Sérgio Ribeiro
Era uma terça-feira do mês de junho de 1886. Bezerra de Menezes acabava de presidir a uma das sessões públicas da Casa de Ismael, na Av. Passos - RJ.Sua palavra esclarecida e carinhosa, à moda de uma chuva fina e criadeira, no dizer de M. Quintão, penetrava nas almas de quantos encarnados e desencarnados lhe ouviam a evangélica dissertação sobre uma Lição do "Livro da Vida"!
Os olhos estavam marejados de lágrimas, tanto de ouvintes como os do próprio orador.
Acabada a sessão, descera Bezerra com passos tardo ainda emocionado, as escadas da Federação Espírita Brasileira.
E ia, humildemente, indagando dos mais íntimos, se ferira alguém com sua palavra que lhe perdoassem o descuido e ia descendo e afagando a todos que o esperavam ávidos dos seus conselhos, dos seus sorrisos, do seu olhar manso e bom.
No sucedâneo da escada, localizou um irmão, de seus 45 anos, cabelos em desalinho, com a roupa suja e amarrotada.
Os dois se olharam. Bezerra compreendeu logo que ali estava um caso, todo particular, para ele resolver.
Oh! Benditos os que têm olhos no coração!
E Bezerra os tinha e tem!
E levou o desconhecido para um canto e lhe ouviu, com atenção, o desabafo, o pedido.
- Dr. Bezerra, estou sem emprego, com a mulher e dois filhos doentes e famintos...
E eu mesmo, como vê, estou sem alimento e febril!
Bezerra apiedado verificou se ainda tinha algum dinheiro. Nada encontrou nos bolsos. Apenas a passagem do bonde... Tornou-se mais apiedado e apreensivo. Levantou os olhos já molhados de pranto para o Alto e, numa prece muda, pediu inspiração a seu anjo tutelar e solucionador de seus problemas.
Depois, virando-se para o irmão.
- Meu filho, você tem fé em Deus?
-Tenho e muita Dr. Bezerra!
- Pois então, em seu santíssimo nome, receba este abraço.
E abraçou o desesperado irmão, envolvente e demoradamente.
E, despedindo-se:
-Vá, meu filho, na paz de Jesus e sob a proteção do Anjo da Humanidade.
E, em seu lar, faça o mesmo com todos os seus familiares, abraçando-os, afagando-os.

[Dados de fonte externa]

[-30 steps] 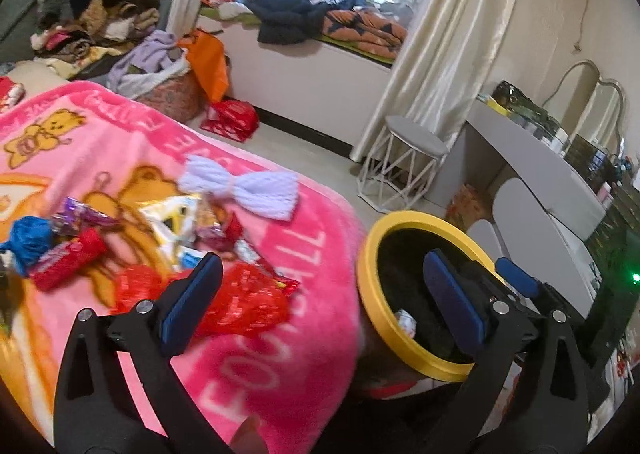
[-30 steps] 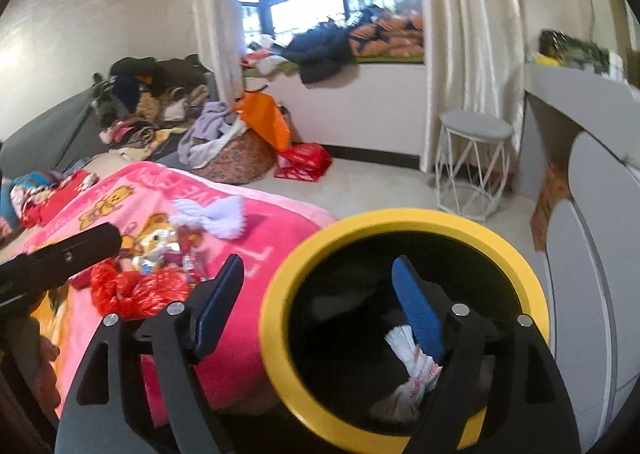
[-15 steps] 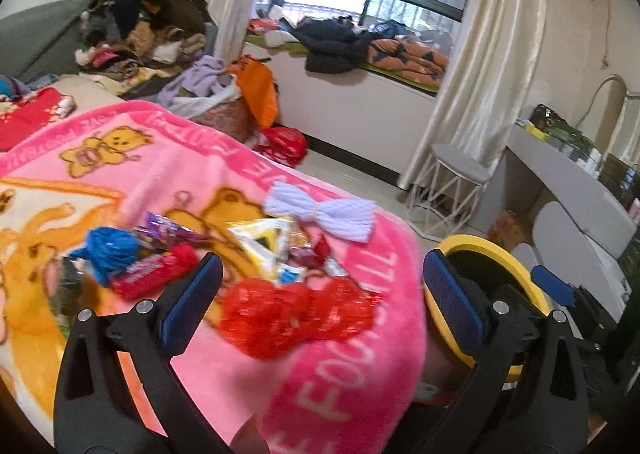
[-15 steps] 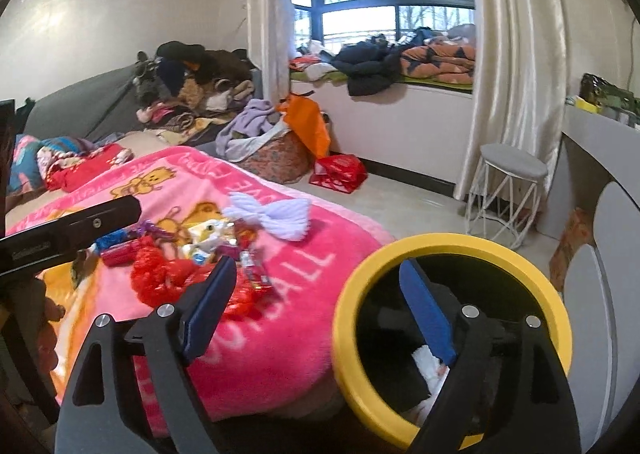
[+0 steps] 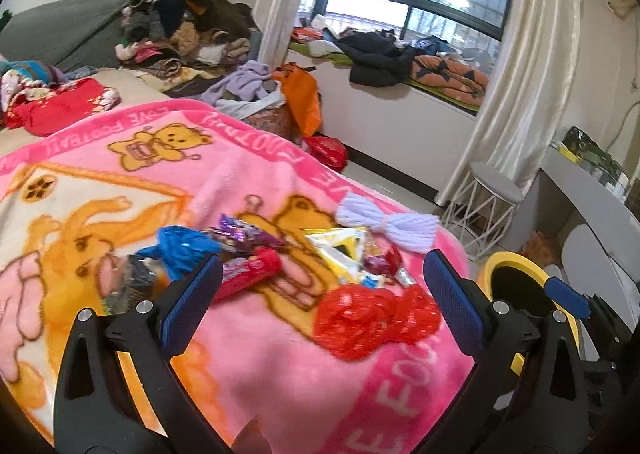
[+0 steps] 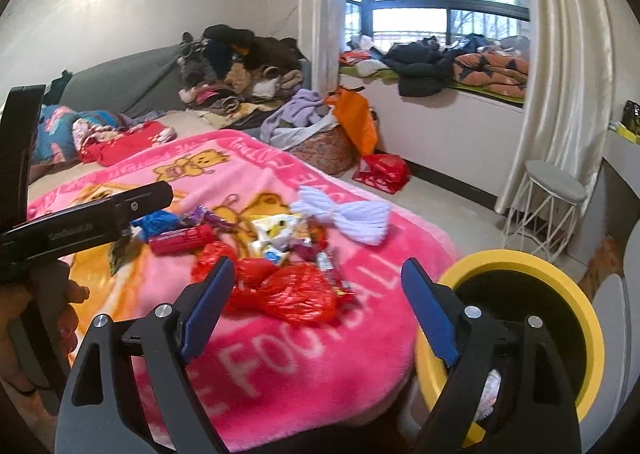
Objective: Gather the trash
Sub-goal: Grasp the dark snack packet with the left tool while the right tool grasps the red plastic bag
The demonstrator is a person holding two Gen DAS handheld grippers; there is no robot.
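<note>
trash is lying in a loose heap on the pink blanket (image 5: 248,366), toward its right edge: a crumpled red plastic bag (image 5: 372,320) nearest, a yellow-and-white wrapper (image 5: 340,254) behind it, a red tube-shaped packet (image 5: 248,272) to the left, a purple wrapper (image 5: 240,232) beyond that and a blue plastic bag (image 5: 182,250) at the far left of the heap. a white knitted bow (image 5: 388,224) is sitting on the blanket at the far right of the pile, apart from the wrappers.

the left gripper (image 5: 322,294) is hanging over the blanket with its blue-padded jaws spread wide and nothing between them, the red bag lying below the gap. the right gripper (image 6: 318,308) is likewise gaping and empty, held over the blanket's right edge.

the yellow-rimmed bin (image 6: 584,278) is standing on the floor just right of the bed, black inside. something white and crumpled (image 6: 490,394) is sitting low in it, possibly a wrapper, though the right gripper's finger is covering most of it. a woven basket (image 6: 328,148) at the far side of the bed is holding purple and grey clothes.
</note>
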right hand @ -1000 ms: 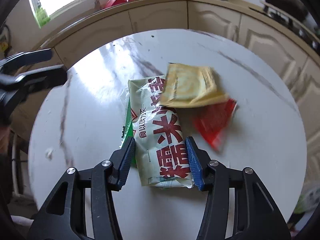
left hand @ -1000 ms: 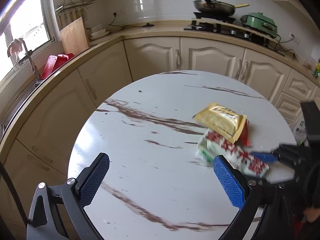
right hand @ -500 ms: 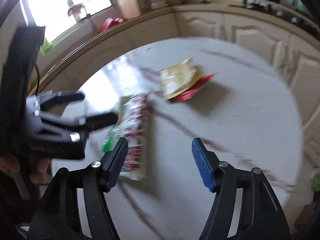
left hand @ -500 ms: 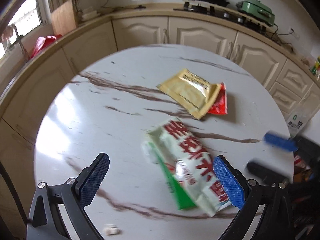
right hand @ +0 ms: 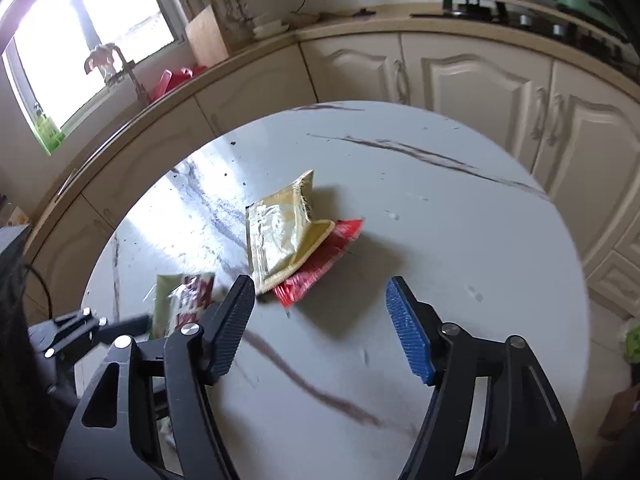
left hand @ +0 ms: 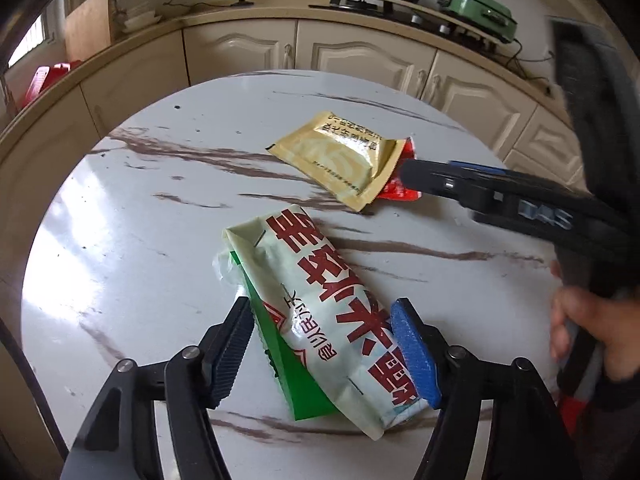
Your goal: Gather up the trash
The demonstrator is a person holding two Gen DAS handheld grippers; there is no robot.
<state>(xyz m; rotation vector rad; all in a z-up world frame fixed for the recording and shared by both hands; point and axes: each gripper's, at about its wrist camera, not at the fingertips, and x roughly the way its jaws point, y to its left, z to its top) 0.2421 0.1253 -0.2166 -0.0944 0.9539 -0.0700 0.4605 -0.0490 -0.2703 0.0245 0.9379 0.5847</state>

E confie no amor de Deus, que seu caso há de ser resolvido.
Bezerra partira.
A caminho do lar, meditava, teria cumprido seu dever, será que possibilitara ajuda ao irmão em prova, faminto e doente?
E arrependia-se por não lhe haver dado senão um abraço.
Não possuía nenhum dinheiro. O próprio anel de grau já não estava em seus dedos, Tudo havia dado. Não tendo dinheiro dera algo de si mesmo, vibrações, bom ânimo, moeda da alma, ao irmão sofredor e não tinha certeza de que isso lhe bastara...
E, neste estado de espírito, preocupado pela sorte de um seu semelhante, chegou ao lar.
Uma semana se passara.
Bezerra não se recordava mais do sucedido.
Muitos eram os problemas alheios.
Após a sessão de outra terça-feira, descia as escadas da Federação.
Alguém, no mesmo lugar da escada, trazendo na fisionomia toda a emoção do agradecimento, toca-lhe o braço e lhe diz:
-Venho agradecer-lhe, Dr. Bezerra, o abraço milagroso que me deu na semana passada, neste local e nesta mesma hora. Daqui saí logo sentindo-me melhor. Em casa, cumpri seu pedido e abracei minha mulher e meus filhos. Na linguagem do coração, oramos todos a Deus. Na água que bebemos e demos aos familiares, parece, continha alimento, pois dormimos todos bem.
No dia seguinte, estávamos sem febre e como alimentados... E veio-me uma inspiração, guiando-me a uma porta que se abriu e alguém por ela saiu, ouviu meus problemas, condoeu-se de mim e me deu um emprego, no qual estou até hoje. E venho lhe agradecer a grande dádiva que o senhor me deu, arrancada de si mesmo, maior e melhor do que dinheiro!
O ambiente era tocante!
Lágrimas caíam tanto dos olhos de Bezerra como do irmão beneficiado e desconhecido.
E uma prece muda, de dois corações unidos, numa mesma força gratulatória, subiu aos céus, louvando aquele que é, em verdade, a porta de nossas esperanças, o advogado querido de todas as nossas causas!
LOUVADO SEJA O NOME DE DEUS!
E ABENÇOADO SEJA O NOME DE QUEM, EM SEU NOME, NUM ABRAÇO, FAZ MARAVILHAS, A VERDADEIRA CARIDADE DESCONHECIDA!
Dr. Bezerra de Menezes era médico de homens e de almas.